Lacking the full picture – missing dependencies
Developers love working with containers because they are lightweight units known for their efficiency and speed of movement. They answer to modern day agile work environments and the ever-shortening times to market. The downside of their compact size, often measuring only tens of megabytes, is the loss of some of the most important bits that tell us the story behind our applications.
To achieve their lightness, containers mandate a strict cut-off point for all application dependencies. When dependencies are cut off from the components that go into the container, they cannot be retracted and the ability to track them to their source component is lost forever. Think about it like a plant being uprooted. Good luck guessing which flower came from which set of roots.
These dependencies are important for security concerns, particularly as they pertain to identifying components with known vulnerabilities which are the primary threat to open source usage.
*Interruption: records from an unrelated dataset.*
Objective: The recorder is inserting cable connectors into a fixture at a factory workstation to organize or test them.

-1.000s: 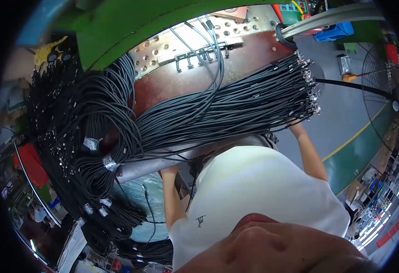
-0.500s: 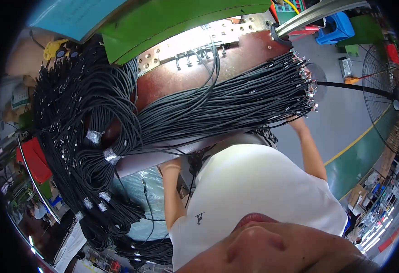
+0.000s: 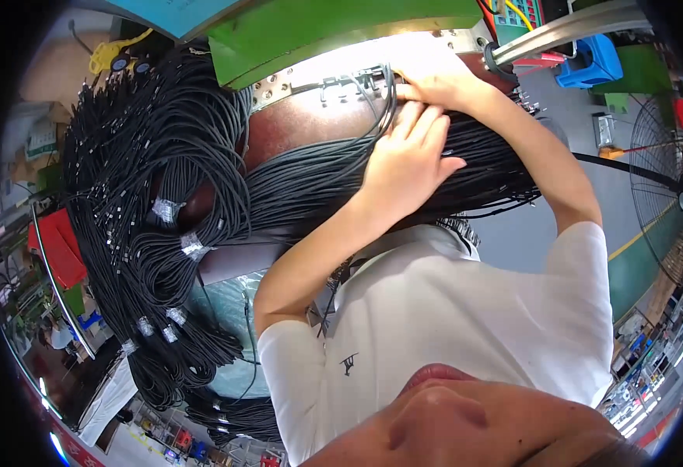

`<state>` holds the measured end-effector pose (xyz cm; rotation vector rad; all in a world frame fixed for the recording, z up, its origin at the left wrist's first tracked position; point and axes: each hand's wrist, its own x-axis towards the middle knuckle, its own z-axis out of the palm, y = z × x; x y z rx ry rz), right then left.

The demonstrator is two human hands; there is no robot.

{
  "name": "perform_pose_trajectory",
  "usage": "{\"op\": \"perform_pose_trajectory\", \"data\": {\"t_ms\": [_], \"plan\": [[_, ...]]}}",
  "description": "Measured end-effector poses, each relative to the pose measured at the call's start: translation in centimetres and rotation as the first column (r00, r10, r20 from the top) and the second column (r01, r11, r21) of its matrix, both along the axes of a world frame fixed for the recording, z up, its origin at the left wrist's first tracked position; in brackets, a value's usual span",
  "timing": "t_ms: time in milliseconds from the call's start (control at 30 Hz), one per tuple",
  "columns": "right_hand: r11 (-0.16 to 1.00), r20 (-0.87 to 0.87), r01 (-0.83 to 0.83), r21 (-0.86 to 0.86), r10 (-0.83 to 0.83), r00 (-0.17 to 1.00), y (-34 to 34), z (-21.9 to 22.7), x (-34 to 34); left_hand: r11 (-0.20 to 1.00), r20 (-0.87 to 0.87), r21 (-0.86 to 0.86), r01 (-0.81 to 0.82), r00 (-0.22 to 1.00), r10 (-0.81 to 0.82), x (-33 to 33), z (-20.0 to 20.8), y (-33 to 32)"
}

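Over the bench, my left hand (image 3: 408, 159) lies across a thick bundle of black cables (image 3: 302, 179). Its fingers are stretched out and its thumb stands apart, with the fingertips beside my right hand. Reaching in from the right, my right hand (image 3: 443, 84) is partly washed out by the bright light. Its fingers are bent together at the end of a metal fixture (image 3: 349, 84), next to a few grey cables (image 3: 389, 97) that rise from the bundle. What those fingers hold, if anything, is hidden.
A green metal housing (image 3: 341, 39) overhangs the fixture. Coiled cables with silver ties (image 3: 194, 246) are heaped at the left, above teal plastic sheeting (image 3: 236, 311). At the right are a metal arm (image 3: 567, 31), a blue stool (image 3: 590, 64) and a black fan (image 3: 660, 171).
Both hands have come up from the near side of the bench onto the cables by the fixture. The view has shifted slightly.
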<state>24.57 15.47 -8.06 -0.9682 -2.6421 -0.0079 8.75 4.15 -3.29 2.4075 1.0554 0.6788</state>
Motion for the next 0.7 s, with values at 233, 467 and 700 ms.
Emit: {"op": "perform_pose_trajectory", "data": {"t_ms": [233,467,700], "plan": [[0.994,0.01,-0.015,-0.107,0.016,1.0,0.3,2.9,0.6,0.88,-0.32,0.227,-0.416,0.822,0.471,-13.6,-2.1,2.4],[0.848,-0.125,-0.029,-0.53,-0.044,0.991,1.8,4.6,1.0,0.916,-0.234,0.332,-0.224,0.922,0.31,-11.6,-3.1,8.0],[0.939,-0.219,0.335,0.074,-0.312,0.924,-8.7,7.5,8.3,0.983,-0.475,0.091,-0.16,0.86,0.184,-13.2,-0.4,1.2]]}}
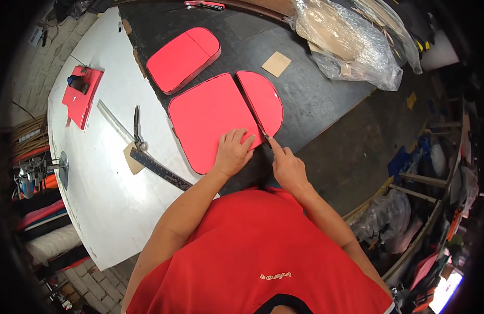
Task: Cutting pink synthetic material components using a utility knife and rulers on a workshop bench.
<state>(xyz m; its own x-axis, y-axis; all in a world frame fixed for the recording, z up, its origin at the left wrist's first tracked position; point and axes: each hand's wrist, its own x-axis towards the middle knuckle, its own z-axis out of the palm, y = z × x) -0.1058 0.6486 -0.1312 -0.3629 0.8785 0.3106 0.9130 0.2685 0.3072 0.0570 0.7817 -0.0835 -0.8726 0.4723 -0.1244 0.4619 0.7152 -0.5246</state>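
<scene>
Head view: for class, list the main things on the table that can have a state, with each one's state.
Large pink piece: flat, under the left hand
Rounded pink piece: flat, gap between it and the large one
Smaller pink piece: flat, crossed by a line
Thin tool: held in the right hand
Dark ruler: lying partly over a brown card
Scissors: lying down, open or shut unclear
Clear plastic: crumpled

left fingers (237, 136) on red panel (206, 115) | right fingers (276, 147) gripping slim tool (265, 136)
</scene>
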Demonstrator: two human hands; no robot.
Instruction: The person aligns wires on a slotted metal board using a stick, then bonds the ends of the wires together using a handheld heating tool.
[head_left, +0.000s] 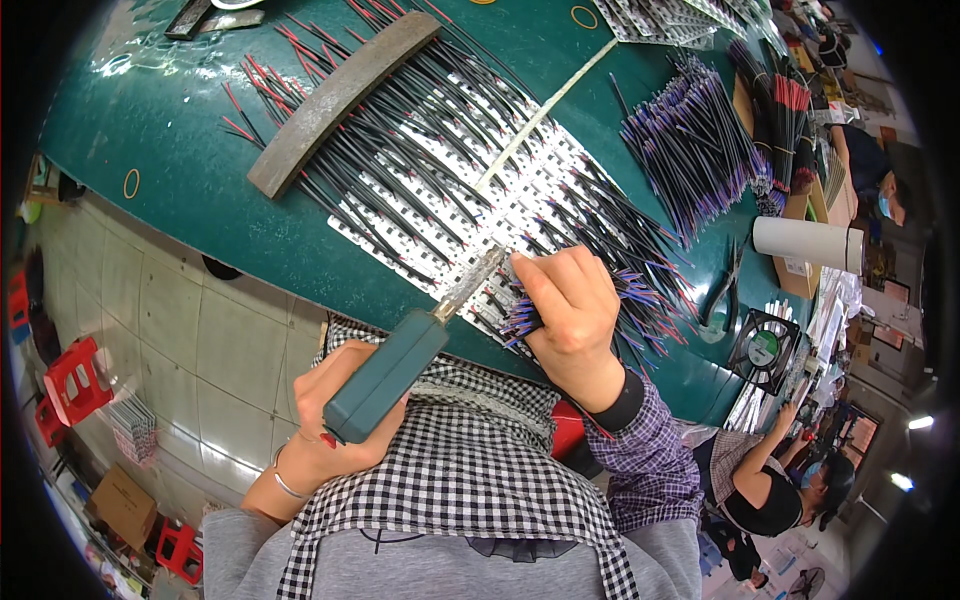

The issue with open source dependencies
Open source components, built on a chain of dependencies and linkages with open source libraries, are interconnected to one another in “invisible” ways only accessible with the help of Software Composition Analysis tools (SCA) that automatically and continuously track these connections.
Unlike in non-containerized environments where all dependencies, direct and transitive, remain attached to one another by default, in containerized environments transient dependencies are chopped off to conserve space.
When vulnerabilities are detected in the dependencies that were cut off, there is no possibility to trace them back to the component – now containerized – which they affect. The result is a contaminated container, with a known vulnerability in it, with no way to locate the vulnerability in the containerized environment. Without the ability to identify the libraries in those dependencies, known vulnerabilities which would otherwise be flagged may make their way into the containerized application.
If you think a vulnerable container is headache enough, think again
As opposed to VMs that operate as isolated units fully equipped with their own operating systems, containers are still essentially applications running on the same OS and therefore are affected by each other.
This connectivity, as Forrester’s 2017 report cites, raises the stakes for users that have multiple containers running as a vulnerable container with as little as a single exploited kernel may affect all containers related to it. Security teams should be cognizant of how the lack of visibility into one container can have a domino effect on the security of all other containers in its orbit.
Vulnerability management in the build stage
The answer to open source security concerns is early detection. Checking for open source vulnerabilities in all stages of the SDLC and picking up on them during the build stage allows for timely remediation and eliminates costly post-deployment tear and replace ops.
This approach is doubly true for container usage particularly because of the structure of containers and the security limitations that inform containerized spaces. In this environment, it is about taking inventory of the open source components in your container in build time, pre-packaging, pre-bundling, and of course pre-cutting off of dependencies.
If you’ve gotten to production and still haven’t checked your container for vulnerabilities – you’ve gone too far.